There is another matter which was referred to by my right hon. friend the Member for Forest of Dean, and that is what may be called the magisterial side of the enforcement of the factory laws, for the Home Secretary is not only responsible as administrator, through his inspectors, but in his character as Minister of Justice he has a vague, but at the same time more or less effective, revising authority over the magistrates themselves. I believe myself that the state of things in this respect has improved recently, and that it is easier now to obtain convictions for manifest offences against the factory laws than it was twenty or thirty years ago. But there is no doubt that the law is administered with great want of uniformity in various parts of the country, and that want of uniformity varies according to the composition and the temperature of interest of the magisterial benches. There are some towns in which, so far as the magistrates are concerned, nothing could be better than the way the law is administered. They are vigilant and effective, and where the evidence justifies it they do not hesitate to impose substantial penalties. There are some towns in which the administration of the law by the magistrates could not be improved. But there are some benches of magistrates before whom an inspector has the greatest difficulty in the world in obtaining a conviction; where, when a conviction is necessitated by the overwhelming pressure of evidence, the penalty imposed is so trifling that it is a mockery. I am told that in some parts of Ireland it is impossible to obtain a conviction at all. Of course the right hon. Gentleman has nothing to do with the Irish administration, and has no responsibility for the Irish bench. But the English magistrates are subject to the right hon. Gentleman's counsel and advice, and I think good might be done if, following many precedents, circulars were addressed to benches of magistrates pointing out the importance of uniformity in this branch of the law, and calling attention to the gravity of the interests involved. On the whole, I am glad to be able to join in congratulating the right hon. Gentleman on the results of his administration.

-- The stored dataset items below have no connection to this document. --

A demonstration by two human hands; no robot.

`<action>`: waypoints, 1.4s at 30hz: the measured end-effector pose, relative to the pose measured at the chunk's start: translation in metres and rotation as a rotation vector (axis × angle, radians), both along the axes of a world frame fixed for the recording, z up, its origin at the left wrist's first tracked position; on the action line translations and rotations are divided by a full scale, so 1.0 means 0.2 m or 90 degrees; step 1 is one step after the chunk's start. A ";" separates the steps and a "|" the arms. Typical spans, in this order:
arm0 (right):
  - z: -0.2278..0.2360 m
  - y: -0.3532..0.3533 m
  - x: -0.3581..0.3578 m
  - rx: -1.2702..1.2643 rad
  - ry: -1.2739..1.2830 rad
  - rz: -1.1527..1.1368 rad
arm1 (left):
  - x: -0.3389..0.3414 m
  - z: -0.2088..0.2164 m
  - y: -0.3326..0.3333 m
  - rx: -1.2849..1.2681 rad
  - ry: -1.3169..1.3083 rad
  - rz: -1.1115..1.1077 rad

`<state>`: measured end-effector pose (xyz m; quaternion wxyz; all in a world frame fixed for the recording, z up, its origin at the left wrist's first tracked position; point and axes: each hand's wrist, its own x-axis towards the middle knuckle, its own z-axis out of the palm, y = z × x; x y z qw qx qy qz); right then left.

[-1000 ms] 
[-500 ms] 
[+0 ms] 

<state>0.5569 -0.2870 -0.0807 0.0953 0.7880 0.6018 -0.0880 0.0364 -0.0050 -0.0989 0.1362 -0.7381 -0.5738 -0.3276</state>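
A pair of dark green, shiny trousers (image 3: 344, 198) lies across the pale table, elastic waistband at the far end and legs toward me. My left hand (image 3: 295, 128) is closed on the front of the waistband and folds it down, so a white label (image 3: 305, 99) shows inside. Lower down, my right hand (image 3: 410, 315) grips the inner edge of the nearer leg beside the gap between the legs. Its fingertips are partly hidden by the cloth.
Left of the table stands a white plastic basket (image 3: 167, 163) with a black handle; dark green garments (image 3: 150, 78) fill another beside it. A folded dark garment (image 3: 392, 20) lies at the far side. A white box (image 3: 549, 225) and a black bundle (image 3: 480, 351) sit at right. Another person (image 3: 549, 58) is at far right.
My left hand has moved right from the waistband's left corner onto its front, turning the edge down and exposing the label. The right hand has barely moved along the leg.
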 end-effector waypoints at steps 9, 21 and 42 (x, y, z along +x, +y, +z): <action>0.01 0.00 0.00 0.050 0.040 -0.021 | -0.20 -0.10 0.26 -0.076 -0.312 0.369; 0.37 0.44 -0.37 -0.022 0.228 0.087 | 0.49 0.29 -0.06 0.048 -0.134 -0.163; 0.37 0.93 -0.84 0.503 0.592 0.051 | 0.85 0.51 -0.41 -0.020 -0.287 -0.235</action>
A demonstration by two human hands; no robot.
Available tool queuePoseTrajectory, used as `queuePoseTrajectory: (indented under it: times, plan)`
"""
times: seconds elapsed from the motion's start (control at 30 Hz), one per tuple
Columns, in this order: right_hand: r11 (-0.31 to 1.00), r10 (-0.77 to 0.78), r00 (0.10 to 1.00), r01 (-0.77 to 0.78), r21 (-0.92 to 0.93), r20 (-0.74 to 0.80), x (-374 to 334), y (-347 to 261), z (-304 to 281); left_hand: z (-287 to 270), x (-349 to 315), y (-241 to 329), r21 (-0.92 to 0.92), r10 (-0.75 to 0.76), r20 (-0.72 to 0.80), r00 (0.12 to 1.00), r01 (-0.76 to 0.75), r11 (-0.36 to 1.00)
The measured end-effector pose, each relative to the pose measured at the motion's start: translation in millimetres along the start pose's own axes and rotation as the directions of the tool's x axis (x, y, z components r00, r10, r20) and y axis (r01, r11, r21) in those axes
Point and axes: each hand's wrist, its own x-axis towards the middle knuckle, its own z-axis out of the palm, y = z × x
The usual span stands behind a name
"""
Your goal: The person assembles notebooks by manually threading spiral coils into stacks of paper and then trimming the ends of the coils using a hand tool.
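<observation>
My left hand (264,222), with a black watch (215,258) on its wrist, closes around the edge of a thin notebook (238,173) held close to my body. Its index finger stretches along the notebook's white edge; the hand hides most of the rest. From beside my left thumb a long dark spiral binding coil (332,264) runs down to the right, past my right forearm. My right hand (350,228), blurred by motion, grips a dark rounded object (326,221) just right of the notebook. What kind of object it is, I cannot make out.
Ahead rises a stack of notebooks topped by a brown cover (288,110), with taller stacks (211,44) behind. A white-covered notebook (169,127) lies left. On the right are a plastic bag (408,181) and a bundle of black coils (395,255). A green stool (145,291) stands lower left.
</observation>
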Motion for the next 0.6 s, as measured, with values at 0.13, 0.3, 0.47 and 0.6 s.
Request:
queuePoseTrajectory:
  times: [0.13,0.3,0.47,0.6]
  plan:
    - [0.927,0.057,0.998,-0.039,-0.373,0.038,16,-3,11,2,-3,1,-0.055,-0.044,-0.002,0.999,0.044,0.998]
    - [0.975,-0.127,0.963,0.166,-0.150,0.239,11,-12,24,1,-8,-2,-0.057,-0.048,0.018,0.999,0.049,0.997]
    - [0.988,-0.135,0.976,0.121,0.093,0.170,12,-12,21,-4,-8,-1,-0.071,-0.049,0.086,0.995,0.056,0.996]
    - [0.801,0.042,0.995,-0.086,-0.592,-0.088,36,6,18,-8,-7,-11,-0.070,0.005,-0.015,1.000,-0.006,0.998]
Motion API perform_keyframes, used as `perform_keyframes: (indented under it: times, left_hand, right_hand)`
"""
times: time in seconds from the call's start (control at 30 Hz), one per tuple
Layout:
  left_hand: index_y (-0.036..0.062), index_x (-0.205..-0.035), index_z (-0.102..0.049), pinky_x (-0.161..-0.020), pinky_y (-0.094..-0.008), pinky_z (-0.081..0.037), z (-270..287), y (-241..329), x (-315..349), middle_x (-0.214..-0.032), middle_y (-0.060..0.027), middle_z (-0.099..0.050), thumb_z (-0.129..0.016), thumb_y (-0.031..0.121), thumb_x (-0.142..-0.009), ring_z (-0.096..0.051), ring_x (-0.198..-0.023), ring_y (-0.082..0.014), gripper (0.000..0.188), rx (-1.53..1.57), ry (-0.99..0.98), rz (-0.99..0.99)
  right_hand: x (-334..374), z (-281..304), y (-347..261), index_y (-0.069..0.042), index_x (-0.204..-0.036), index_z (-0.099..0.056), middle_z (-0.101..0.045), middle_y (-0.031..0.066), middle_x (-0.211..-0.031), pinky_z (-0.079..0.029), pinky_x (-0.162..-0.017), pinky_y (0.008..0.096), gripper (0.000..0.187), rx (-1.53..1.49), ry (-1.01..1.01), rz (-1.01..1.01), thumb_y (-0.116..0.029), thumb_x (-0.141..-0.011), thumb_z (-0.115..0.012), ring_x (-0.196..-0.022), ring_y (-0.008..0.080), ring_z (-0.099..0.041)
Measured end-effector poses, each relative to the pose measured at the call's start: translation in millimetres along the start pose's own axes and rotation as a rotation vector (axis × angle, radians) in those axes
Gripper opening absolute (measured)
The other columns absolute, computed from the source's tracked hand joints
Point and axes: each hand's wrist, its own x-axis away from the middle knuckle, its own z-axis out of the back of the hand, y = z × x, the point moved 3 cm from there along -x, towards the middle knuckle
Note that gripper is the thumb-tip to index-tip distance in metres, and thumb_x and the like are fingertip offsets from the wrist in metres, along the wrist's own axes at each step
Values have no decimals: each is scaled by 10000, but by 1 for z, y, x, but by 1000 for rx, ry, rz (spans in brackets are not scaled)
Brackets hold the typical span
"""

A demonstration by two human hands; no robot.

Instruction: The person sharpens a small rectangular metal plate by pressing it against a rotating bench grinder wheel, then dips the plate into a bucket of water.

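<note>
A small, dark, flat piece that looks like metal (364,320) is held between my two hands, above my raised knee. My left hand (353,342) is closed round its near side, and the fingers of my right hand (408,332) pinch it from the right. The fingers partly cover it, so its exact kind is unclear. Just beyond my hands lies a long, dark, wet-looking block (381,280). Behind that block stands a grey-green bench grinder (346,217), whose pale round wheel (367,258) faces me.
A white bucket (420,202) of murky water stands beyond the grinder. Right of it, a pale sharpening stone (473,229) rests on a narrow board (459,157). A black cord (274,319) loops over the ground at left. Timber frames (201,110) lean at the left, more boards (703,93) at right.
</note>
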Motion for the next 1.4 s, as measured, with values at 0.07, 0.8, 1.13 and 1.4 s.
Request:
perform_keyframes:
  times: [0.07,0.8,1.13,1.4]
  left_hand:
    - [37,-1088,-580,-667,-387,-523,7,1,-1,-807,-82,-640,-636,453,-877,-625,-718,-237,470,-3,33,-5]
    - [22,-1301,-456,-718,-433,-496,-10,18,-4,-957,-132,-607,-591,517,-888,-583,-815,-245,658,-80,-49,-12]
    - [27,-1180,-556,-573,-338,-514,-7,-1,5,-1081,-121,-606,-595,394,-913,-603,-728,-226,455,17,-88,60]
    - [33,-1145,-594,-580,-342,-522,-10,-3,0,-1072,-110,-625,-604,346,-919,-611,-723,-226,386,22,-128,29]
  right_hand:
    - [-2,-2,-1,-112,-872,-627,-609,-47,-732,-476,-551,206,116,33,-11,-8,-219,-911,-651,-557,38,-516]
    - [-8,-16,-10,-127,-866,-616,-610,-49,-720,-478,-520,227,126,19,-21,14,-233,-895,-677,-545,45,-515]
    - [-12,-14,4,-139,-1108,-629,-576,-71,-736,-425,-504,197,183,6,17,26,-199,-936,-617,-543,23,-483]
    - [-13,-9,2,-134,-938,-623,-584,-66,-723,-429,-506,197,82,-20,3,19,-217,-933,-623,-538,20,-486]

The right hon. Gentleman in his opening remarks has fully endorsed what has been said by those who have spoken on this Vote as to the excellent character of the reports of the inspectors contained in the Blue-book which has been presented to the House I entirely endorse all that he has said on that matter. I think the Report has been carefully drawn up and that it is worthy of careful study. I must also take credit to the Department, and those responsible for the work, for the very early period at which the report has been presented this year. I know that the right hon. Baronet has been most pressing on the Department in this matter, and I think this year's issue of the Report is the earliest known. Whether the result is equally satisfactory to both of us is, perhaps, an open question. The right hon. Gentleman has shown that the presentation of this Report has furnished him with a text for a great number of important observations and inquiries on the subjects dealt with in the Report, and with these I will deal in a moment.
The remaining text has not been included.